== Task item ==
Search the listing below for the string "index", then copy every line it appears in.

== Input ==
* * *
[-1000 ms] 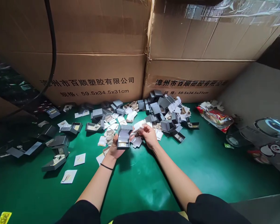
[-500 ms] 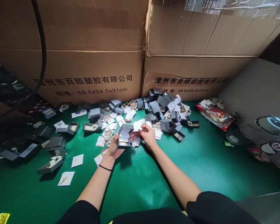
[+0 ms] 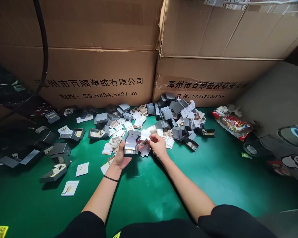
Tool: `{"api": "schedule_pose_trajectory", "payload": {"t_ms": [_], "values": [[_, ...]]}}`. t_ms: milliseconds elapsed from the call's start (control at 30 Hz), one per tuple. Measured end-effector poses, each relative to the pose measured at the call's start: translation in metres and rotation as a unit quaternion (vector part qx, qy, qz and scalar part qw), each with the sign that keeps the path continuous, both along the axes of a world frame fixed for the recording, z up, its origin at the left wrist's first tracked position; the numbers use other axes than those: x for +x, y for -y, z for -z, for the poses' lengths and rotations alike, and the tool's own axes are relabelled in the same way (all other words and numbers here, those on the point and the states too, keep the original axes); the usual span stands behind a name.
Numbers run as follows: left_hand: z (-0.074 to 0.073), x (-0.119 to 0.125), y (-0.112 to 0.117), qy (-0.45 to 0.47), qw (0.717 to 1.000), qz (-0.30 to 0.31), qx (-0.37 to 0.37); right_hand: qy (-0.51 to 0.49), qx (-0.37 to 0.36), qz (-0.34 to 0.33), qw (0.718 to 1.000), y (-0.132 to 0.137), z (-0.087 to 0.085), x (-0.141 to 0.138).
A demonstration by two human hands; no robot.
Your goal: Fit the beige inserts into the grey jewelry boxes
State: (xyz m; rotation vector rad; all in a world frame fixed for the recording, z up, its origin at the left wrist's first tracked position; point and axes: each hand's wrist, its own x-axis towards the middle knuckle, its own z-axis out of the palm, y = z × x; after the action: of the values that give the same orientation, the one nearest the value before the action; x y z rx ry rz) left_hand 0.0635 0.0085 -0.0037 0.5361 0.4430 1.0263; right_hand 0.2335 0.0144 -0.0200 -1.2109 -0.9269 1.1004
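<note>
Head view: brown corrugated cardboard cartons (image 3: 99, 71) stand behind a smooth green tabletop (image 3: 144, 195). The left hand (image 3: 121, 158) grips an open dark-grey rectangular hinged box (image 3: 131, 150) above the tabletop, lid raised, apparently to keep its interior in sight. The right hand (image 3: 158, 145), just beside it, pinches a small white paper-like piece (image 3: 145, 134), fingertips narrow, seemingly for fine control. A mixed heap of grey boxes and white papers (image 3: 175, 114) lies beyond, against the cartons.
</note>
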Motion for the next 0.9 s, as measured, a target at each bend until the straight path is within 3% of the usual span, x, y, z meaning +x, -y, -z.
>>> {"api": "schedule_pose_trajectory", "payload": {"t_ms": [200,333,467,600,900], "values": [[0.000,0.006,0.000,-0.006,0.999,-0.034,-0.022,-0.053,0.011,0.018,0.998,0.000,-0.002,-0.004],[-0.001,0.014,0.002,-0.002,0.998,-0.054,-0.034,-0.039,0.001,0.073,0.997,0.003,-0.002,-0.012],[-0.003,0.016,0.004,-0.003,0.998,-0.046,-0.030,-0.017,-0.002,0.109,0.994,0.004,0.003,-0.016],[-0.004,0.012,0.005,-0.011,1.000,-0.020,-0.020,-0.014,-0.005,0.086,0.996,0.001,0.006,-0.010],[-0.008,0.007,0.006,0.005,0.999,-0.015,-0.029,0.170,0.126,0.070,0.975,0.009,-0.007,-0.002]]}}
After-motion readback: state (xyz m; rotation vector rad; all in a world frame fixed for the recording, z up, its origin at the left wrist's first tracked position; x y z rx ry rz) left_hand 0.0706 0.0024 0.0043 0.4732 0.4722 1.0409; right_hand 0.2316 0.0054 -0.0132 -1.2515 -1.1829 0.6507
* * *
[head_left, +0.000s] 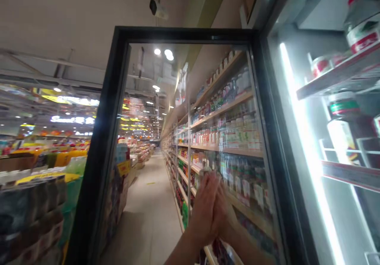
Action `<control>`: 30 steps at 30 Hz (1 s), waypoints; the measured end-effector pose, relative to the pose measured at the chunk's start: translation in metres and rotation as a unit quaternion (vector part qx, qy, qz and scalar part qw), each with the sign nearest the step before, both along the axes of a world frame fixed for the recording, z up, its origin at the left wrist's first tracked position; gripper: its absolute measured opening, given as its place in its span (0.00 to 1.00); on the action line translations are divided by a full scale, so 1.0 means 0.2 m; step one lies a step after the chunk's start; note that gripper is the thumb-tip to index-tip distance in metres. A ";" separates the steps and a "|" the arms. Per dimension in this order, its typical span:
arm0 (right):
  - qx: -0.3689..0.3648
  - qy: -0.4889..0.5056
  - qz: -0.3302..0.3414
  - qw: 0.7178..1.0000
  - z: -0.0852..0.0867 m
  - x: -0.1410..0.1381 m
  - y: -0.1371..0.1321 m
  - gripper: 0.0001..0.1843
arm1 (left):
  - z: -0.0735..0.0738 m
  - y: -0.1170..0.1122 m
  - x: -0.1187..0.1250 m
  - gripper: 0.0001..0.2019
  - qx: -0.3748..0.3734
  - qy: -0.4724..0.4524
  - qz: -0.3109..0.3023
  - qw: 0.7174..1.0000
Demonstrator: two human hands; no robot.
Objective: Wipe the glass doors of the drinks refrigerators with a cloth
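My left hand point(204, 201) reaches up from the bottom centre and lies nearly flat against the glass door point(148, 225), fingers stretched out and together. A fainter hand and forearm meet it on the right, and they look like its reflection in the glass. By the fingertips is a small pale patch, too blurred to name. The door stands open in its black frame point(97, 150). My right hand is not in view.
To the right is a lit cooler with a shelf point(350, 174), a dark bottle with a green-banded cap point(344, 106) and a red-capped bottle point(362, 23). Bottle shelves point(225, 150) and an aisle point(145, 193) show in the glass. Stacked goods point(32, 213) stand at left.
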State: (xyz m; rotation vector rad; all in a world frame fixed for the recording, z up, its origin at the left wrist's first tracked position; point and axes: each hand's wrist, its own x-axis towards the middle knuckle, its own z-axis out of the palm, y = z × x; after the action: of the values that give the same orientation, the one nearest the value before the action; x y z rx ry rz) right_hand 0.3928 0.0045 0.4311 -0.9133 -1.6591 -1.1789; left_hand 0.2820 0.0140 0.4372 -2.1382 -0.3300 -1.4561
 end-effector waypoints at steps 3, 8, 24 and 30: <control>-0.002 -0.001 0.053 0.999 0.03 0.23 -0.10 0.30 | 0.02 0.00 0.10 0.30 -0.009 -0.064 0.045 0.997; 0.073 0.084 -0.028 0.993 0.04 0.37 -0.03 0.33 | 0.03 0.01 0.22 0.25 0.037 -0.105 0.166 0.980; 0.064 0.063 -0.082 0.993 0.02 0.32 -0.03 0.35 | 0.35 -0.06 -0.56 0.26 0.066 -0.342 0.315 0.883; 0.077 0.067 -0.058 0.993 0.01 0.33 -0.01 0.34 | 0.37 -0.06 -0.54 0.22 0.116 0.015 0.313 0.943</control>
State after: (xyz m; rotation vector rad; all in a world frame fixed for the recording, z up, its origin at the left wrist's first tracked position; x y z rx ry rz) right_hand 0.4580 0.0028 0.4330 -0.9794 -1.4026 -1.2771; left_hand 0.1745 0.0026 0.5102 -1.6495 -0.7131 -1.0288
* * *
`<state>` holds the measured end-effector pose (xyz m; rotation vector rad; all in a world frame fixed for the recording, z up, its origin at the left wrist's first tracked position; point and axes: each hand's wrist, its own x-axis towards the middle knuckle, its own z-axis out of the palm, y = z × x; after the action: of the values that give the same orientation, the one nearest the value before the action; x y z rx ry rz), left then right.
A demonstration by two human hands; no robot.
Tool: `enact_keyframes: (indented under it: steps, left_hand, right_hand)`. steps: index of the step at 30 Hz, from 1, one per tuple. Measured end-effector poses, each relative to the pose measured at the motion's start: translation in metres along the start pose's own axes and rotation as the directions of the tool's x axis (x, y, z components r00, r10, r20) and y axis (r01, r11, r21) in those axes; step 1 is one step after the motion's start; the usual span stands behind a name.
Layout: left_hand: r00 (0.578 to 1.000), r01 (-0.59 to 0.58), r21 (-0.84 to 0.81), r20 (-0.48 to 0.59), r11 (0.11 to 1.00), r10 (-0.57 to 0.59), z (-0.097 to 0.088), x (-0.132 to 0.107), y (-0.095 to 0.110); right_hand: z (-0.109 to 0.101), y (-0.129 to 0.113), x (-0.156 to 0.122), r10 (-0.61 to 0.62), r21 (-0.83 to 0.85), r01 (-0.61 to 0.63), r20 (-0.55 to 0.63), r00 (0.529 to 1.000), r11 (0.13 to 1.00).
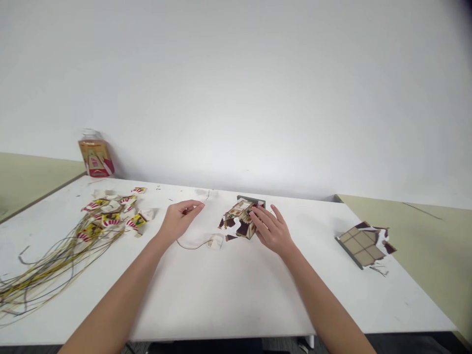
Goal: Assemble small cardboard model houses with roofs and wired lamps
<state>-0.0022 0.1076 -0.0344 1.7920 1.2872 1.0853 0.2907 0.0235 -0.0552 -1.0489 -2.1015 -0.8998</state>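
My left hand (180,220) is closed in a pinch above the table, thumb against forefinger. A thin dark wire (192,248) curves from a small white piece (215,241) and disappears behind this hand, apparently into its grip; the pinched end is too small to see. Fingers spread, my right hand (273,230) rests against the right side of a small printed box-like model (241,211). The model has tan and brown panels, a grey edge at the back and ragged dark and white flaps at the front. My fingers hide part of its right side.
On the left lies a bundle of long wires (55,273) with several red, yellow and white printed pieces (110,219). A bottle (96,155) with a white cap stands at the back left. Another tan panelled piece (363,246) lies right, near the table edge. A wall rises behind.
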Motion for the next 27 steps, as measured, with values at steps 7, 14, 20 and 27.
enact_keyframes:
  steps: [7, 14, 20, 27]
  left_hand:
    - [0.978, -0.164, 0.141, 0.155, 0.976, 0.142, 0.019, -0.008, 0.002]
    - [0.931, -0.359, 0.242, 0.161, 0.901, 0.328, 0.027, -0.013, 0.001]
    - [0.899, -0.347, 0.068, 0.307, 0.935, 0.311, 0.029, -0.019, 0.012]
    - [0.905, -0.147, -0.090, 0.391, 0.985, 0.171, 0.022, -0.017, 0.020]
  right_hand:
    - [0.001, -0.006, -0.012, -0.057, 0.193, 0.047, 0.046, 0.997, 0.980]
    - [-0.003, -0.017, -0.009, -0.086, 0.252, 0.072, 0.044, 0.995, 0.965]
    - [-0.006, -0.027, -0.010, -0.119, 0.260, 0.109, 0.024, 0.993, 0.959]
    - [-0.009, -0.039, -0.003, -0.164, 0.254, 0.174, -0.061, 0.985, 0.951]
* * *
== Solution to the problem ==
Action `<control>`: 30 steps at 30 Hz (1 s), waypoints; the measured end-effector pose, relative to the pose measured at the chunk's start: translation in metres and rotation as a unit quaternion (vector part qx, qy, qz and scalar part qw), each with the sign nearest the step before, both along the axes of a world frame fixed for the recording, z up, its origin at the left wrist's first tracked position; gripper: its absolute measured opening, given as its place in its span (0.00 to 1.00); on the action line translations are divided by a full scale, so 1.0 means 0.2 m; step one lies a step after the chunk's start; note that gripper is the thumb-tip to index-tip distance in metres. A ";" separates the steps and a "|" the arms. Per dimension in this order, its typical span:
Tool: `enact_keyframes: (indented under it: steps, left_hand, right_hand)`. steps: index of the step at 30 Hz, from 1, one per tuple. Measured end-effector poses, each relative to the pose measured at the motion's start: translation in metres along the start pose's own axes and rotation as the directions of the tool's x axis (x, y, z components r00, r10, r20) and y axis (r01, r11, r21) in those axes; step 1 is one step after the motion's start; the usual span stands behind a name.

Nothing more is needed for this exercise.